На лекции, посвященной категориям необходимого и случайного, я неожиданно для себя подняла руку и горячо возразила профессору, принуждая его признать мою правоту: если кирпич упал на определенную голову, то по отношению к данной голове этот роковой случай не является случайностью. Ну, то есть, к примеру, если кому-то сильно и постоянно не везет, что-то от раза к разу не складывается, глупо списывать все на простые совпадения. Не решаясь на явные ссылки, я приводила доводы, почерпнутые из бахромчатых книг, и в конце концов договорилась до того, что потребовала от профессора безоговорочного признания высшей силы. Аудитория, вначале слушавшая с интересом, постепенно его теряла, поскольку не успевала следить за ходом нашей полемики, которой мы предавались до конца пары с истинно философской страстью.
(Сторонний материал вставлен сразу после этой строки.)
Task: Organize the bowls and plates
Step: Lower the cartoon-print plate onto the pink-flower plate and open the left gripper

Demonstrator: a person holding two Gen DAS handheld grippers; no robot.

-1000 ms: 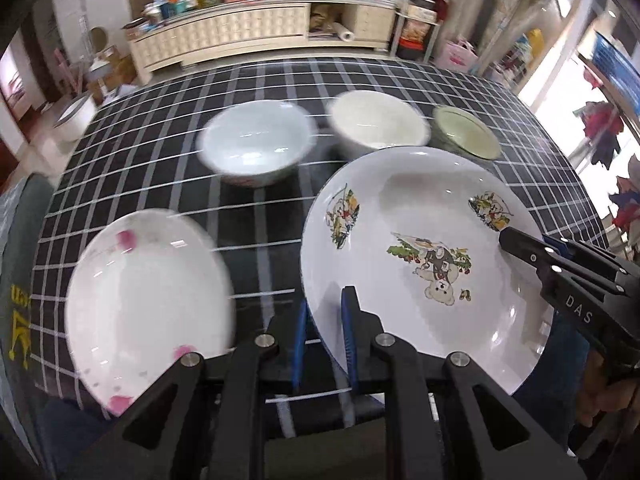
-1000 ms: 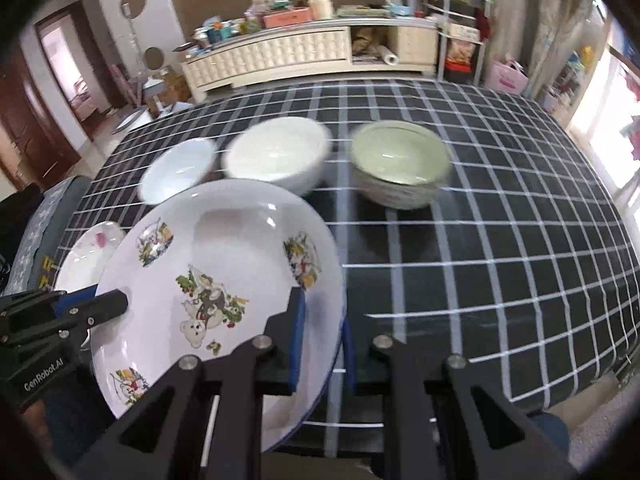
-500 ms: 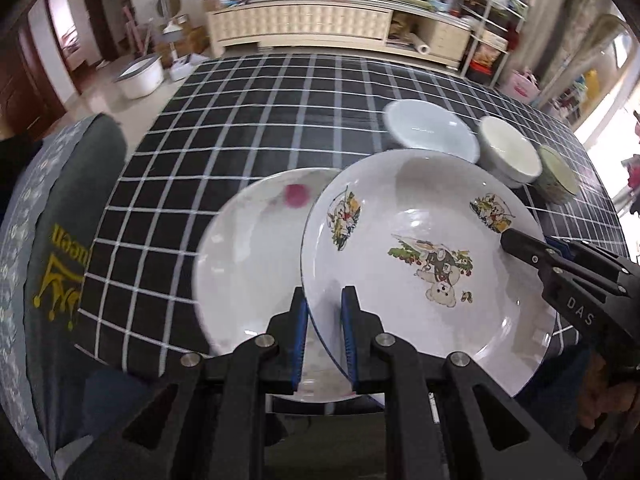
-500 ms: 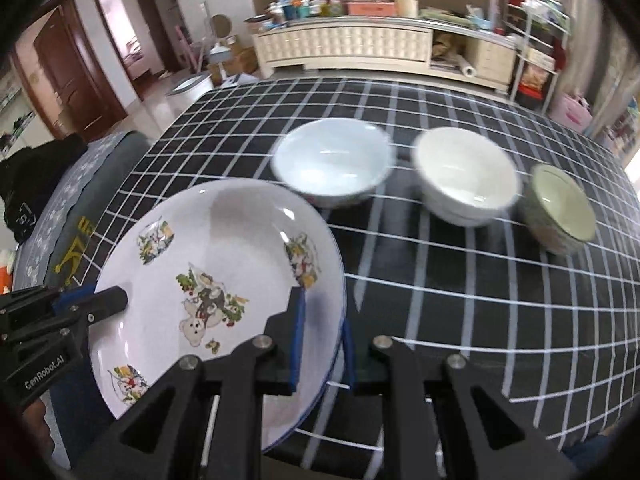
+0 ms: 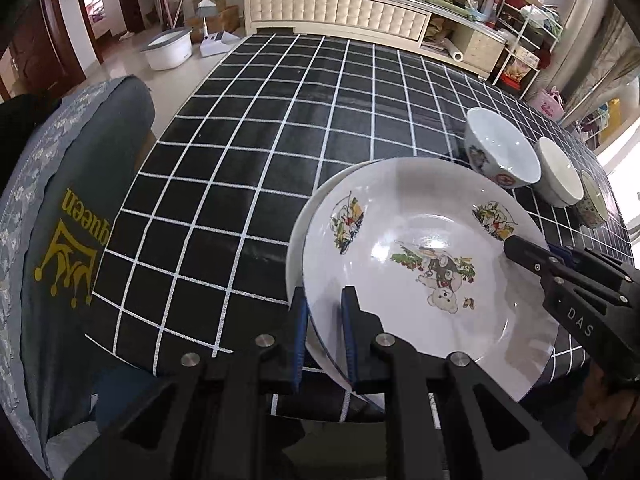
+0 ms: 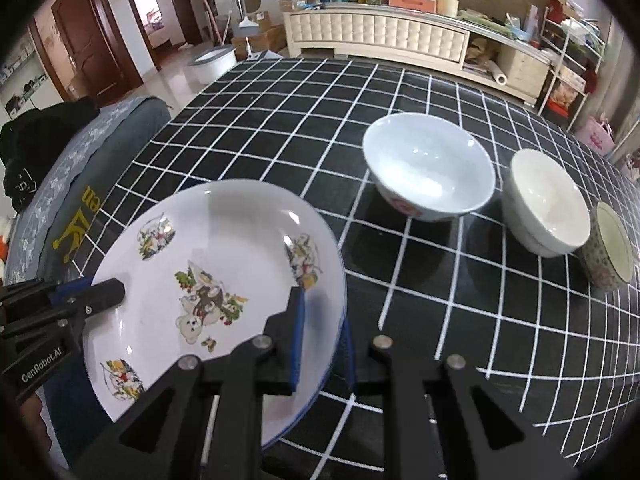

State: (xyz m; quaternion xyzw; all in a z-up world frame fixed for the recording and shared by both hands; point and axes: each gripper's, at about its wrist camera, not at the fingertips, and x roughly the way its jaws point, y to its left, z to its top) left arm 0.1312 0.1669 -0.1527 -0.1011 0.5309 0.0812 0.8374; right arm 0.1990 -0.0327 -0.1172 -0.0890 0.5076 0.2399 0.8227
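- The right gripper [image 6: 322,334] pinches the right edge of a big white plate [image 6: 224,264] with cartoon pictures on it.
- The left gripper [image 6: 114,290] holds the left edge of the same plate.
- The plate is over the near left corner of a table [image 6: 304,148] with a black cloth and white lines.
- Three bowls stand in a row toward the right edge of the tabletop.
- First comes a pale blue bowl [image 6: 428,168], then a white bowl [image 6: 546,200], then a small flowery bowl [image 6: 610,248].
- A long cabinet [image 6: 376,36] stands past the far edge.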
Профессор входил в раж, ссылаясь то на римлян, то на греков, я же в ответ обличала его в том, что нельзя же – на исходе двадцатого века – делать вид, будто две тысячи лет назад ничего особенного не произошло. Отчаявшись, он привел дурацкую цитату из Энгельса о бессилии дикарей в борьбе с природой, но сам же махнул рукой, предвидя мой следующий ход. Я уже открыла рот, чтобы, вконец позабыв об осторожности, перечислить ему пять-шесть имен этих дикарей, но тут прозвенел звонок. Дома, поразмыслив и порывшись в бахромчатых книжках, я нашла новые беспроигрышные доводы, но, прикинув возможные последствия, больше не открывала рта. На лекциях он объяснял марксистско-ленинские постулаты, изредка косясь на меня, и я, исправно записывая под его диктовку, иронически и многозначительно улыбалась, так сказать, в усы.
В конце года на экзамене, когда я, дисциплинированно и миролюбиво исписав листочек, села напротив, профессор не дал мне раскрыть рта. «Знаю, знаю, все знаю». Широким жестом он пододвинул мою зачетку и вывел «отлично» в подведомственной ему графе. До сих пор у меня нет внятного объяснения причин такой решительности. Первое и простейшее объяснение, которое приходит в голову, – это тайное согласие профессора-атеиста с моими бахромчатыми доводами, согласие, которое он не желал обнаруживать в присутствии комиссии. Заведи я свою пластинку, ему пришлось бы прервать меня и выставить неудовлетворительный балл. Если это объяснение и верно, профессор сильно переоценивал мою бесшабашность. У меня не было мысли рисковать отличной оценкой ради сомнительного удовольствия высказаться «по правде». Листочек, исписанный мною, слово в слово повторял параграфы учебника. А может быть – и это объяснение кажется мне более приятным, – ему не хотелось, чтобы я, сидя напротив комиссии, говорила то, во что не верю: повторяла, с моей точки зрения, заведомую ложь. Греха понуждения он не хотел брать на себя.